Joe Biden and Xi Jinping's Diplomats to Talk Over 'Deep Disagreements'

Senior White House officials will meet Xi Jinping's top diplomats next week for the first time since President Joe Biden took office, with Antony Blinken preparing to spell out Washington's most pressing concerns during a two-day sit-down on American soil.

Secretary of State Blinken tweeted on Wednesday that he would be meeting senior official Yang Jiechi and Foreign Minister Wang Yi in Alaska on March 18. Yang, a former ambassador to Washington, is a high-ranking Politburo member and director of China's Central Foreign Affairs Commission.

Before Blinken and Yang's first telephone conversation in February, the Chinese diplomat had given a speech warning the Biden administration not to cross Beijing's "red line." In recent weeks, Wang has also listed requirements for a reset of the strained relations between the two nations.

The U.S. and Chinese diplomats will "engage on a range of issues, including those where we have deep disagreements" in Anchorage, wrote Blinken, who will be joined by Jake Sullivan, the president's national security adviser.

Beijing has said bilateral relations are at their worst in more than 40 years. The countries are at loggerheads over China's trade practices and human rights violations, as well as its political and economic coercion against regional neighbors.

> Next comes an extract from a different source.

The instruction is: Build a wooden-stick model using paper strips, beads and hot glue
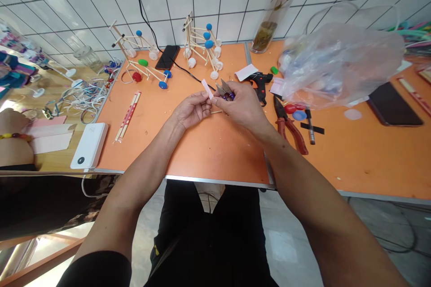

The Chinese foreign ministry confirmed on Thursday that the talks would take place between March 18 and 19. In an announcement carried by state-owned press agency Xinhua, spokesperson Zhao Lijian said the Chinese diplomats would travel to Alaska—at the invitation of the United States—for "high-level strategic dialogue."

China's description of next week's meeting differs from Blinken's. The State Department head told members of the House Foreign Affairs Committee that it was "not a strategic dialogue."

There was "no intent" for any subsequent engagements unless there were "tangible outcomes" on issues of concern, Blinken told committee members on Wednesday.

The secretary of state, who called China the "biggest geopolitical test of the 21st century," said Beijing's policies in Xinjiang would be on the agenda.

Secretary Antony Blinken Testifies Before House Committee
Secretary of State Antony Blinken testifies before the House Foreign Affairs Committee on March 10. He told committee members about next week's sit-down with senior Chinese diplomats. Ting Shen-Pool/Getty Images

Following some uncertainty this week, the Biden administration has clarified its position that the situation in the northwest China region constitutes genocide. Rights groups and media reports say more than 1 million Uyghur Muslims and other minorities have been subjected to mass internment, forced labor and sterilization against their will.

These accounts have led to a growing campaign, including on Capitol Hill, for a boycott of the 2022 Winter Olympics in Beijing. The calls have been met with fierce opposition from China.

"If China claims that there is nothing going on, let it give access to the international community, to the United Nations," Secretary Blinken said at the committee hearing. "If they have nothing to hide, show it to us, show the world."

He told lawmakers that further punitive measures, such as sanctions or visa restrictions, were possible.

China's foreign ministry has repeatedly pushed back against accusations of human rights abuses in Xinjiang. Xi's top diplomats are expected to do the same in Anchorage while also demanding that Washington cool its support for Taiwan.

Before the Alaska talks, Blinken and Defense Secretary Lloyd Austin will make the Biden administration's first diplomatic visits abroad, traveling to Tokyo and Seoul for "2+2" meetings with their respective foreign and defense ministries.

A State Department bulletin said Blinken and Austin would be in Japan on March 16 and 17 and in South Korea on March 17 and 18.

The destinations are a sign of the emphasis the Biden administration has placed on partnerships and security in the Indo-Pacific region.